Fig. 5.. Divergent expression across conserved cell types.

(A) UMAPs of CGE-derived interneuron expression generated for each species and colored by within-species cell types. (B) UMAPs of CGE interneuron expression integrated across the five species and with the same coloring as A. (C) Consensus taxonomy of 57 homologous cell types identified in all five species (*, one-to-one match across all species). For great ape species, heatmaps denote the proportion of nuclei dissected from layers 1 through 6 for each type. Dot plot denotes the number of within-species clusters that are associated with each consensus type. Line plots show the number of hDEGs per consensus type with fold-change (FC) > 1.4 for each species (colors as in dot plot). Barplots show the average classification accuracy (F1 score) across the five species using scPoli (84) (Fig. S12). (D) Summary of GO enrichment analysis of species DEGs. Cellular component terms are shown that were significantly enriched for hDEGs in at least one consensus type and form four distinct groups of similar GO terms. (E) Summary of the number of consensus types that express hDEGs that were enriched for at least one term in the four semantic GO groups.

Fig. 6.. HARs and hCONDELs are enriched near hDEGs.

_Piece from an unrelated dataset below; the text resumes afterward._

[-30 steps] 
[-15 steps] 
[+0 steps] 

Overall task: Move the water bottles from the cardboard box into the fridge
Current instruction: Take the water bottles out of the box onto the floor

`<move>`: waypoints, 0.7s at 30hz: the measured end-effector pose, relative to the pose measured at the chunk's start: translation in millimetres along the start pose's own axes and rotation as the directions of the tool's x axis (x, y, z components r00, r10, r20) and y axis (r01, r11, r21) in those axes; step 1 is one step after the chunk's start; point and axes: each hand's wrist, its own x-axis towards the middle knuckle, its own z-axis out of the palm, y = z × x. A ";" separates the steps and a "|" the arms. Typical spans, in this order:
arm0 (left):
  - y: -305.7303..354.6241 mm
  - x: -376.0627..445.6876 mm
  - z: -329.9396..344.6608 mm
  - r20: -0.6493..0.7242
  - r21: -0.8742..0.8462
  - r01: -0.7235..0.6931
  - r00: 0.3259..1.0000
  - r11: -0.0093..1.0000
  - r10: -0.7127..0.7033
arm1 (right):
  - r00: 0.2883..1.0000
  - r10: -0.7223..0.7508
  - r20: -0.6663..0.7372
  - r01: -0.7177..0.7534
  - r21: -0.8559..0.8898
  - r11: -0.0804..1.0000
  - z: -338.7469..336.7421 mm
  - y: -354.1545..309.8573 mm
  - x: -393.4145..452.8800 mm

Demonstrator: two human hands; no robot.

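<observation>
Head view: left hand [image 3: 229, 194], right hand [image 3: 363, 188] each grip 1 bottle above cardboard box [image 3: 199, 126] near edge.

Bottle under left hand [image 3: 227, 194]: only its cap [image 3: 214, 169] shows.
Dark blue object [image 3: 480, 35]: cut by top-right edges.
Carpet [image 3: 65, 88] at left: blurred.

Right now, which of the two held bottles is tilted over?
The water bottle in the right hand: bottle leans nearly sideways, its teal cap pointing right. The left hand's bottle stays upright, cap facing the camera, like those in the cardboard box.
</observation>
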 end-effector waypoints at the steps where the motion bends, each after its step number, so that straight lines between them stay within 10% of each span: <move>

(A) Asterisks indicate HARs and hCONDELs that are enriched near hDEGs in specific consensus cell types at 5% FDR. EN: excitatory neuron, IN: inhibitory neuron, NN: non-neuronal. (B) hDEGs, as well as hDEGs near HARs or hCONDELs, are enriched for genes annotated in specific SynGO terms (28). Non-significant associations are in gray. (C) Synaptic gene families with highly divergent expression patterns. Brackets on the far right highlight examples of synaptic gene families with trans-synaptic interactions that show human differential gene expression in cell types known to form canonical cortical circuits. (D) Patterns of expression change between humans and NHPs for three highly-divergent families in consensus types of L5 excitatory neurons. (E) PTPRG has decreased expression in human L5 ET_2 (each point represents normalized pseudobulk gene expression per individual). Its promoter interacts with the intergenic region containing HARsv2_1818 (16), which has decreased enhancer activity in human SH-SY5Y cells (14). A base pair change in the human HARsv2_1818 sequence removes a potential binding site for TWIST1, which is highly expressed in L5 ET_2.